**Action item**
Reproduce verbatim the lines of the material below, starting at the line with "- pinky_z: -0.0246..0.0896" and ending at the line with "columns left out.", both inclusive; skip the rest.

##########

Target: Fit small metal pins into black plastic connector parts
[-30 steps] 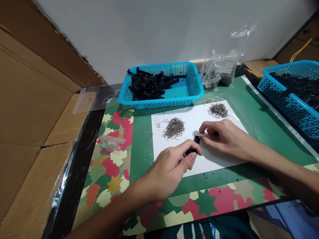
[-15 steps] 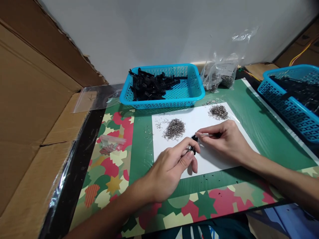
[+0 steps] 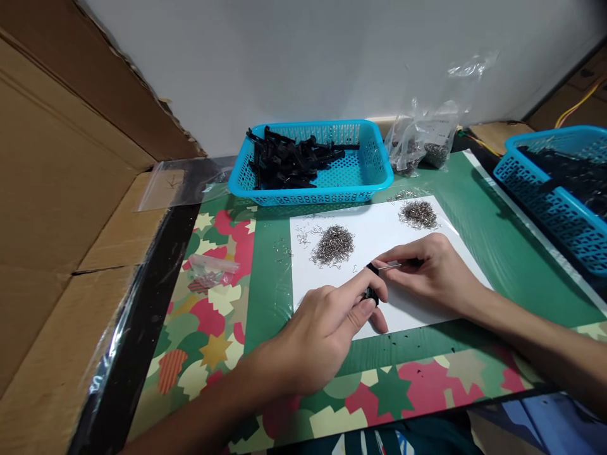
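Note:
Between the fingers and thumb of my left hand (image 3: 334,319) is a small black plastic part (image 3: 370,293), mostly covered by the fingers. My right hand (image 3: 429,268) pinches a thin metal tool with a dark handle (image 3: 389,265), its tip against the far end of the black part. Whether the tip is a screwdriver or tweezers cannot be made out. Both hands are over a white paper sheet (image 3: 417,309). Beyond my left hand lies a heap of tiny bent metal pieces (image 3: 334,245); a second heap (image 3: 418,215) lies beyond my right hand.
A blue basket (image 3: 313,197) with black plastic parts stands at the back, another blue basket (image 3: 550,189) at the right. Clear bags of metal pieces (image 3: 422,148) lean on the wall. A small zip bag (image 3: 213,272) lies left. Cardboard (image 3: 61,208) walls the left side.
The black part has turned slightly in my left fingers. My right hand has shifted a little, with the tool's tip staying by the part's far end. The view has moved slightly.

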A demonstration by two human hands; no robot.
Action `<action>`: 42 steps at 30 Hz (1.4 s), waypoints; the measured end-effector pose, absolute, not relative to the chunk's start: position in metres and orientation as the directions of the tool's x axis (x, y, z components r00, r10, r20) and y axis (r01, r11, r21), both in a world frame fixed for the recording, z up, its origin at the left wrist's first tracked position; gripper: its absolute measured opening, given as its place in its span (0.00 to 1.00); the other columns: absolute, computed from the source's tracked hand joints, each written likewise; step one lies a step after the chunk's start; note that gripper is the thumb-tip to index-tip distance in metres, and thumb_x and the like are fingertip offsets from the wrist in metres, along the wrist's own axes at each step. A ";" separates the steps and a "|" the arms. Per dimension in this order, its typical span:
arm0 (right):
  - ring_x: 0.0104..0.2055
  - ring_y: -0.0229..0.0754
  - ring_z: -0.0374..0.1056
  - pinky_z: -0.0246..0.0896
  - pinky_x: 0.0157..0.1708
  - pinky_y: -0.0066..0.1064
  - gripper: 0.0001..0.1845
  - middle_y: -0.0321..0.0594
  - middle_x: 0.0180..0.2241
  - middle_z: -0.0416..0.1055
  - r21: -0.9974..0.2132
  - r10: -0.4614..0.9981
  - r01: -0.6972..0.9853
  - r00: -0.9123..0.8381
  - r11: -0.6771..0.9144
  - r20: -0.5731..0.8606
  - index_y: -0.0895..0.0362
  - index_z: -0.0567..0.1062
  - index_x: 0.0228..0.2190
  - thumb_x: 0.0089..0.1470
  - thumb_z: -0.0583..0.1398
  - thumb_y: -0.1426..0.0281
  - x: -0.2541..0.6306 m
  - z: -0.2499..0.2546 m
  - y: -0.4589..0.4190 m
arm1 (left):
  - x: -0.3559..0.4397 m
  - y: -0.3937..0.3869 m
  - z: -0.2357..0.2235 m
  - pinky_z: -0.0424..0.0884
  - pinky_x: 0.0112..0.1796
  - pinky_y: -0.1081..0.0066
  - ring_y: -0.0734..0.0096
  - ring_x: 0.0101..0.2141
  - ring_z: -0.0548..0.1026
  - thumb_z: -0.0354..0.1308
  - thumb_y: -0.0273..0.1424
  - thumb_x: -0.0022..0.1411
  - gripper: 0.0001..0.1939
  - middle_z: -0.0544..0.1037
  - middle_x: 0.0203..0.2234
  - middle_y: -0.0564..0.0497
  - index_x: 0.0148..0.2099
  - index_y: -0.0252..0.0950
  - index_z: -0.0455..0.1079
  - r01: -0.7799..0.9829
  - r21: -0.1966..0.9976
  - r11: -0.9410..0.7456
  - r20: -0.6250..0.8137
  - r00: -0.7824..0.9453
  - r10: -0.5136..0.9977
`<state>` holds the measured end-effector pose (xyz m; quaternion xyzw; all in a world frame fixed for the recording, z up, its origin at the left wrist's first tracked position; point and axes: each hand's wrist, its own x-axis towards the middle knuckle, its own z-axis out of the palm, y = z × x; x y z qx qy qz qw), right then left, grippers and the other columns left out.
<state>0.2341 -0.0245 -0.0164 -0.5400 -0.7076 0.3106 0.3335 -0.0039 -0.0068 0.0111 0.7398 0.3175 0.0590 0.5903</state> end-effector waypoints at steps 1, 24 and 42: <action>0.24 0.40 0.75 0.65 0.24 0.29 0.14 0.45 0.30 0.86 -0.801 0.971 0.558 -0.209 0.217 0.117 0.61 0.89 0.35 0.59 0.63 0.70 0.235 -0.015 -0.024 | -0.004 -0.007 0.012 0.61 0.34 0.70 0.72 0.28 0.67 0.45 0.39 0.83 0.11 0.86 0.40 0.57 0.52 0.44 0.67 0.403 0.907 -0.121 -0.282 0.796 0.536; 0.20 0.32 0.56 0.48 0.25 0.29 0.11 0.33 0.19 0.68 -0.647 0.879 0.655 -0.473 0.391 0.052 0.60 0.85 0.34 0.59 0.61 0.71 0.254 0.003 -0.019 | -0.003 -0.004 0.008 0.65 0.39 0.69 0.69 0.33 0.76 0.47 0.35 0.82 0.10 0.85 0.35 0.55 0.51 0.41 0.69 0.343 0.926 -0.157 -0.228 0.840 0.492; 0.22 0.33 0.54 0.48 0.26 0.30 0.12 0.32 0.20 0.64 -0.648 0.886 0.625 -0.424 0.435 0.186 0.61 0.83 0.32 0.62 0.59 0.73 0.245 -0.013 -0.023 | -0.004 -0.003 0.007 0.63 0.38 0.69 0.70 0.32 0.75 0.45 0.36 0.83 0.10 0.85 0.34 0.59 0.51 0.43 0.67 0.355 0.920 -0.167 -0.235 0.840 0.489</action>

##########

**Solution**
  - pinky_z: -0.0246..0.0896
  - pinky_x: 0.0157..0.1708
  - pinky_y: -0.0066..0.1064
  - gripper: 0.0001..0.1845
  - middle_y: -0.0321..0.0594
  - middle_x: 0.0180..0.2241
  - middle_z: -0.0416..0.1055
  - r21: -0.9974..0.2132
  - r10: -0.4614..0.9981
  - r01: -0.6972..0.9853
  - r00: -0.9123..0.8381
  - r11: -0.6771..0.9144
  - r20: -0.5731..0.8606
  - index_y: -0.0895..0.0362
  - index_z: -0.0567..0.1062
  - index_x: 0.0228..0.2190
  - thumb_x: 0.0089..0.1470
  - thumb_z: -0.0583..0.1398
  - thumb_y: -0.1426..0.0281
  - x: -0.2541..0.6306 m
  - z: -0.2499..0.2546 m
  - y: -0.4589..0.4190 m
arm1 (left):
  - x: -0.3559..0.4397 m
  - y: -0.3937..0.3869 m
  - z: -0.2357..0.2235 m
  - pinky_z: -0.0424..0.0884
  - pinky_x: 0.0112..0.1796
  - pinky_y: -0.1081..0.0066
  - ring_y: -0.0734..0.0096
  - ring_x: 0.0101..0.2141
  - ring_z: -0.0548..0.1026
  - thumb_z: -0.0354..0.1308
  - thumb_y: -0.0273..0.1424
  - thumb_x: -0.0022..0.1411
  - gripper: 0.0001..0.1939
  - middle_z: -0.0544..0.1037
  - middle_x: 0.0203..0.2234
  - middle_y: -0.0564..0.0497
  - index_x: 0.0148..0.2099
  - index_y: -0.0252..0.0950
  - index_z: -0.0455..0.1079
  - r01: -0.7799..0.9829
  - r21: -0.1966..0.9976
  - r11: -0.9410..0.7456
  - r20: -0.6250..0.8137
  - r00: -0.7824..0.9453
  - r10: -0.5136..0.9977
`<state>` holds the measured end-effector pose (xyz m; quaternion xyzw; all in a world frame fixed for the recording, z up, its origin at the left wrist's first tracked position; point and axes: each hand's wrist, its own x-axis towards the middle knuckle, its own z-axis out of the palm, y = z × x; x y z qx qy qz qw), right then left, grippers and the other columns left out.

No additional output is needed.